(YOUR ASSIGNMENT): Find the line in the entries below that contains "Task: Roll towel". Repeat it exactly, and every line after it through the line that contains "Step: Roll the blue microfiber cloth".

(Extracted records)
----------------------------------------

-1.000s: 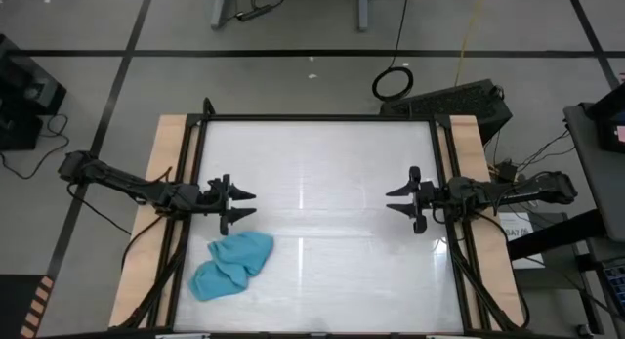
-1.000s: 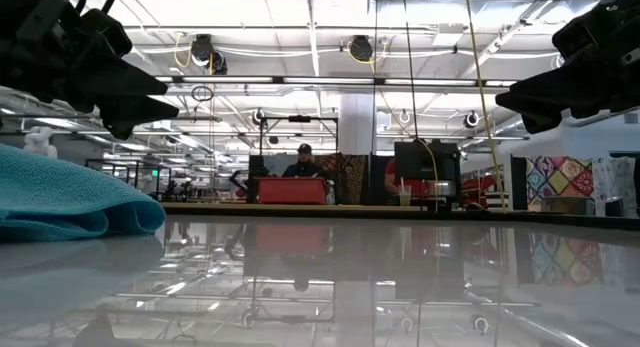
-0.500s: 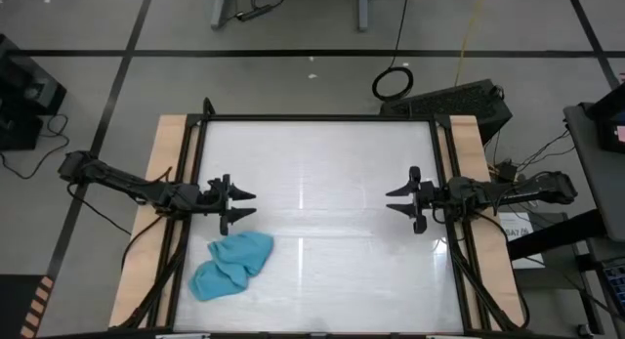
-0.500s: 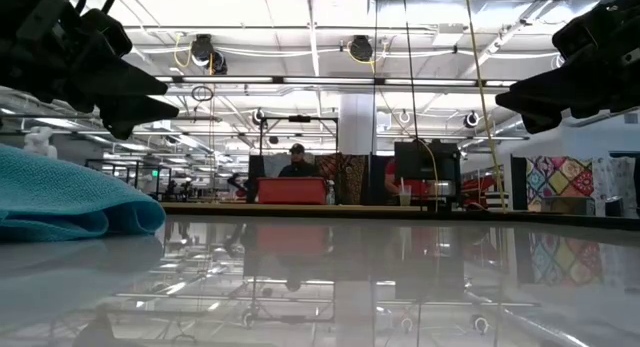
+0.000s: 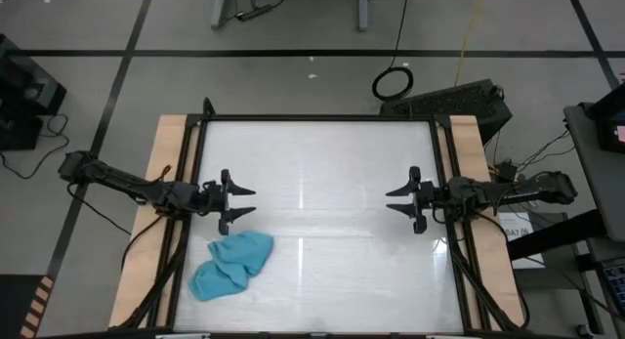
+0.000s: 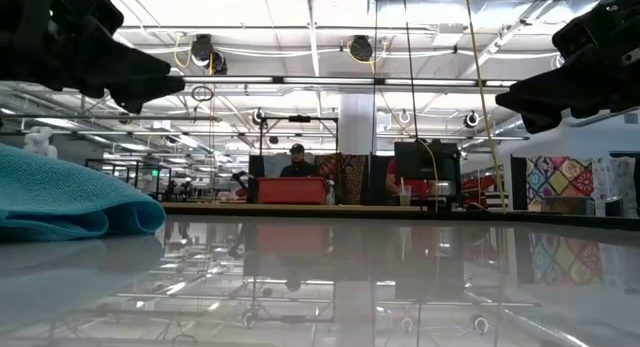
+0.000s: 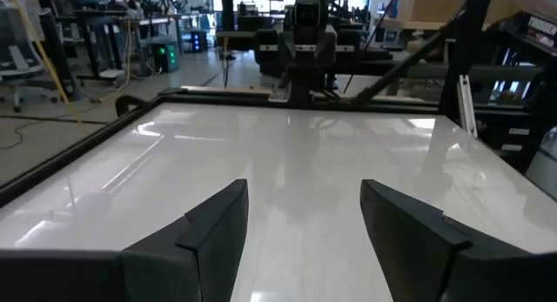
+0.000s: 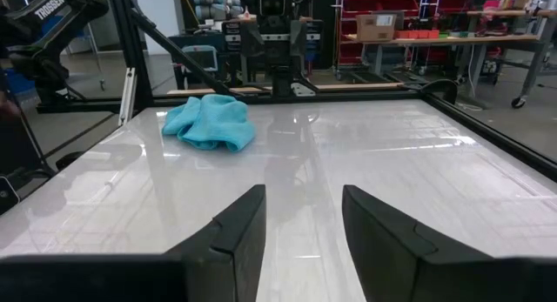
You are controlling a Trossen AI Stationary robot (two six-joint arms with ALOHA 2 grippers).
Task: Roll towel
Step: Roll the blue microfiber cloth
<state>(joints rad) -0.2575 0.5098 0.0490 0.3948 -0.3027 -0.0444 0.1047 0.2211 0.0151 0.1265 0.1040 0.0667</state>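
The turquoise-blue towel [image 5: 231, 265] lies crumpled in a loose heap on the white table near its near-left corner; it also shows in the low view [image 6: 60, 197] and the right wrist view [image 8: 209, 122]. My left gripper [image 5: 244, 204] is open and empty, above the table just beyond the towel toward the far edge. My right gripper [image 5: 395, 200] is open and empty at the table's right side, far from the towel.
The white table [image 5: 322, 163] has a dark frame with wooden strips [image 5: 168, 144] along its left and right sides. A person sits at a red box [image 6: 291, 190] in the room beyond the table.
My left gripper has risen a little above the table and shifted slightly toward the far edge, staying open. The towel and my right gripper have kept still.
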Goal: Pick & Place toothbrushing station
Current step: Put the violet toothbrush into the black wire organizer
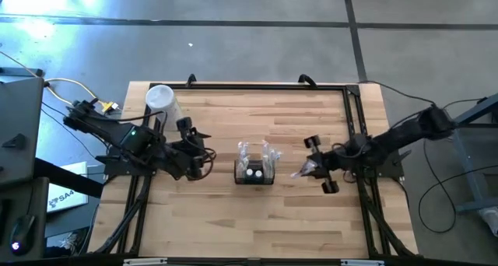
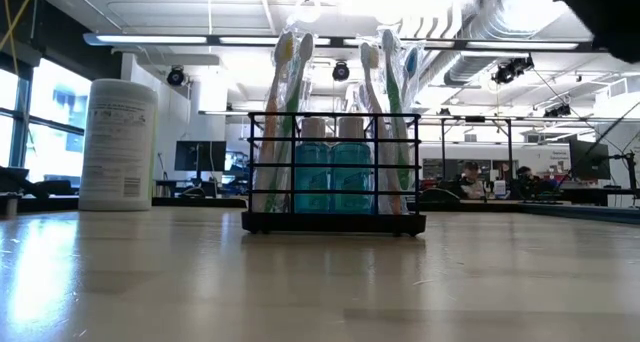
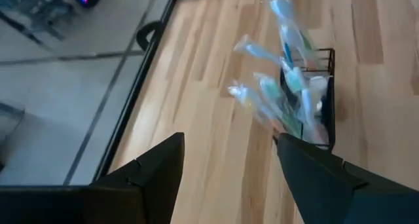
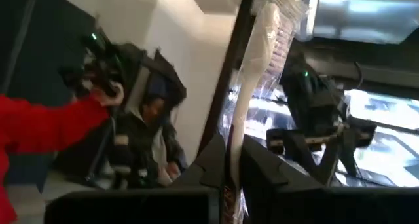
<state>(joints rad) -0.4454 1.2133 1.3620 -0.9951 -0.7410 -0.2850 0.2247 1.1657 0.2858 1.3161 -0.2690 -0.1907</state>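
Toothbrushing station (image 2: 334, 172), a small black wire holder with wrapped toothbrushes and blue bottles, stands mid-table on pale wood (image 1: 218, 219). Right gripper (image 1: 310, 169), just beside it, pinches a wrapped white toothbrush (image 4: 247, 106); placing it seems underway, needing alignment over a free slot. Left gripper (image 1: 204, 151) waits open nearby. Behind, a white cylindrical canister (image 2: 117, 144), then an open workshop.

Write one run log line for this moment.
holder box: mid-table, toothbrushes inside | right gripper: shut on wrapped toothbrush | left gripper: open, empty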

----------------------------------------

(WRITTEN REPLY):
Task: Roll towel
Step: Roll the blue microfiber cloth

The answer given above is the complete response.